Wednesday, August 1, 2007

One week in July

As the Western media focuses on the conflict between Fatah and Hamas, Israel continues its brutal occupation of the Palestinian territories. In Gaza, 22-year-old Hamas activist Mahmoud Abu Daqa was killed by shrapnel during an Israeli missile strike. Mourners pray at his funeral in Khan Younis, 27 July 2007. (Hatem Omar/MaanImages)

31 July 2007

by Sonja Karkar

One could be excused for thinking that Israel's human rights violations against the Palestinians stopped since the Palestinian factions began fighting each other. Just about every report and article written in the Western media these past weeks have focused on the rift between Fatah and Hamas and US overtures to broker a peace deal that may finally allow the Palestinians a state of sorts. Any mention of Israel is in the light of urbane diplomatic discussions between it and the other main players minus, of course, Hamas with Israeli Prime Minister Ehud Olmert showing a most remarkable willingness to agree to a peace settlement that would see the Palestinians getting back around 90 per cent of the West Bank. If only there was reason to believe that the leopard has changed its spots.

The truth of the matter is that nothing has changed on the ground for the Palestinians. Israel is rolling into the occupied Palestinian territories with its tanks and armored vehicles and using its war planes to fire rockets on an already severely beleaguered people in Gaza. Only last week, there were at least twenty-nine such military incursions that ended up with four Palestinian resistance fighters being executed by Israeli soldiers while a fifth Palestinian ended up dying from tank shell wounds. Palestinian civilians always bear the brunt of such incursions and eleven people were seriously wounded including five children and an elderly woman. The daily arrest of civilians has been routine for decades, but certainly the seventy-two civilians arrested this week make a mockery of the 250 prisoners just released as Israel's goodwill gesture to Palestinian President Mahmoud Abbas.

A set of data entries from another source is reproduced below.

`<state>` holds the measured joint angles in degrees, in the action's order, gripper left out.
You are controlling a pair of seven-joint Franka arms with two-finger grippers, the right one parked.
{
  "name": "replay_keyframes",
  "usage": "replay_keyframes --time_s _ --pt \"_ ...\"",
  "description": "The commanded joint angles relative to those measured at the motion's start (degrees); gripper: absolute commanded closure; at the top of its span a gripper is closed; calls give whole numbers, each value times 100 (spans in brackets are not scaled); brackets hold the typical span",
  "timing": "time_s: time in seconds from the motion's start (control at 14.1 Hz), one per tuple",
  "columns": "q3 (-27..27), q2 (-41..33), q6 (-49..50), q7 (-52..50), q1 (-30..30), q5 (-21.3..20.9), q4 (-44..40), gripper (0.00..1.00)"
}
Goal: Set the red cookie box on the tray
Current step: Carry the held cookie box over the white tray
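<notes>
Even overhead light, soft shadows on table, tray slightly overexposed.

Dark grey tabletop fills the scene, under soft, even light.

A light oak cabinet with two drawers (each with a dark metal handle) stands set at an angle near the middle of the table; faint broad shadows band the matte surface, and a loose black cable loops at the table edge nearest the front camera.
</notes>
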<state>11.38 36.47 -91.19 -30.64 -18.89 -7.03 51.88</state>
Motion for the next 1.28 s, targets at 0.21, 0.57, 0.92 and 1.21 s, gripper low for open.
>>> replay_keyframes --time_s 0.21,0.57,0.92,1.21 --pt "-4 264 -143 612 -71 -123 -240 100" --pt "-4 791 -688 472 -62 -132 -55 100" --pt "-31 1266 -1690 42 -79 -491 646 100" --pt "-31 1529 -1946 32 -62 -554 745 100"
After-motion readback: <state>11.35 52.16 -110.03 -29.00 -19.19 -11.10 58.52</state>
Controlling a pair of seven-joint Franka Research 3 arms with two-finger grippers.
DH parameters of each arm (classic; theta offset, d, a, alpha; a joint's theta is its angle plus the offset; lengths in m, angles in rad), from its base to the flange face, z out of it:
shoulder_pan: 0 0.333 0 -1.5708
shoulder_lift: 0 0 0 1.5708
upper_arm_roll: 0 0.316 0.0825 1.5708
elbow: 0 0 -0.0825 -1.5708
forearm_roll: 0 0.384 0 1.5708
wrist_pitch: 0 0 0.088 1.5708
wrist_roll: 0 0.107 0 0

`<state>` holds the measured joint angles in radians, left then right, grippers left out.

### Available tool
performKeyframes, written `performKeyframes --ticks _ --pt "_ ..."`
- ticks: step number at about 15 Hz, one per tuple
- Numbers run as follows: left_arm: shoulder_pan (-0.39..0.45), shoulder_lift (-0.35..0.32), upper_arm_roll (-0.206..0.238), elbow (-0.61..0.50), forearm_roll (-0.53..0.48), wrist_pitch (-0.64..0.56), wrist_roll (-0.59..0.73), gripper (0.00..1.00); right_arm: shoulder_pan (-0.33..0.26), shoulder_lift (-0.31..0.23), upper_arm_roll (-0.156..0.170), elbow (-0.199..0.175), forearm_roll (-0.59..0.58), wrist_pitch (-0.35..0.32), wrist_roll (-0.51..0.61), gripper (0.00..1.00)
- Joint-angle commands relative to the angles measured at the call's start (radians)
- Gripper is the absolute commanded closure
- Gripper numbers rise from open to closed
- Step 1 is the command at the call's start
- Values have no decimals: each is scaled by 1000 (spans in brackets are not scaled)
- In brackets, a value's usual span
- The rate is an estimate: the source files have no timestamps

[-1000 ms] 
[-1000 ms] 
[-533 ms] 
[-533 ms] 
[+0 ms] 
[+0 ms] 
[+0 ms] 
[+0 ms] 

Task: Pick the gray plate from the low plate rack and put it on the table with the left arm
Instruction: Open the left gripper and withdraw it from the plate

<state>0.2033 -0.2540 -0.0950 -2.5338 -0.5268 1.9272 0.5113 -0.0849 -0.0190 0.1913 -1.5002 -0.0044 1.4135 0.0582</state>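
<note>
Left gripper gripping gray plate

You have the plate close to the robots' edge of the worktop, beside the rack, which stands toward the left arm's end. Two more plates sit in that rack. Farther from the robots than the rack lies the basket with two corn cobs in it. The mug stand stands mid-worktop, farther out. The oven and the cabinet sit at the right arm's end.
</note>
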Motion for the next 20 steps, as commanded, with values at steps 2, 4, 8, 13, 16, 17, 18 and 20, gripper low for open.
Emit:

These are specific attacks on people that will be recorded as statistics. However, we do not hear about the personal agony of families as they see their fathers, mothers, brothers, sisters, sons and daughters die. Neither do we hear about the suffering these families must endure if any of them survive crippled physically and emotionally for life. These human details disappear into the homogeneous whole of the conflict, with so far no promise that tomorrow or next week, there will not be new victims. Such is the terror endured for forty years of Israel's unrelenting occupation. And that is not counting the horrendous ethnic cleansing that Israel engaged in over a twenty year period before that.

As for the recently promised easing of restrictions on movement in the West Bank, Palestinians have only seen more checkpoints erected with ever greater severity in who can go where and if they will be allowed to go at all. Similarly in Gaza, Israel refuses to lift the siege on this tiny strip of land with its burgeoning population and is refusing to allow European observers to open Rafah crossing. This has left some 6,000 Palestinians stuck for weeks now on the Egyptian side of the border unable to return home. More than a dozen Palestinians have died when their health deteriorated fatally in the harsh conditions. The commercial crossings are being opened only long enough to allow in the bare essential food aid that will just keep the Palestinians from starving to death.

Perhaps the most tendentious of Olmert's promises is the "land for peace" deal with promises made and nothing delivered. Just more of the same. Sharon was a master at such dissembling tactics -- going along with the Quartet's Road Map for peace while he furiously and illegally engaged in new and expanding Jewish settlement building in the West Bank. The settlers he pulled out of Gaza in his much-lauded unilateral disengagement project are even now being re-settled illegally in the West Bank. Olmert's own propensity for such deceit on the settlement project was exposed last month in a Jerusalem Post news report that quoted a senior Israeli diplomat stating: "We are being sent abroad, quite simply to lie" and Peace Now Secretary-General Yariv Oppenheimer said that Olmert's government "had built more settlements than any previous government."

It is the ordinary people who are suffering nearly every human rights violation imaginable at the hands of Israel's army, the fanatical Jewish settlers and Israel's policy makers and spin doctors who have never seen the Palestinians as human beings. The world media fail to report Israel's crimes although it is absolutely clear that Israel has breached and continuous to breach international law. For the Palestinians living this cold and brutal reality, Israel's true intentions are very apparent. If Olmert has indeed had a change of heart, then a bona fide way of showing that would be to immediately commit to a timeline and begin easing the restrictions on movement as he has promised Abbas and to stop all settlement building and expansion as he falsely claims has been done. There is little cause for hope, though, if the last fourteen years of peace games are anything to go by. Yielding absolutely nothing for the Palestinians, these peace games have only resulted in Palestinians losing even more of their land to Israel and suffer more bloodshed and destitution at the hands of Israel's minions. With nothing being said about Israel's violations during last week of July by those talking peace, that is reason enough to worry that the welfare of all Palestinians is not what is priority in the minds of those negotiating this so-called peace.

Sonja Karkar is the founder and president of Women for Palestine in Melbourne, Australia.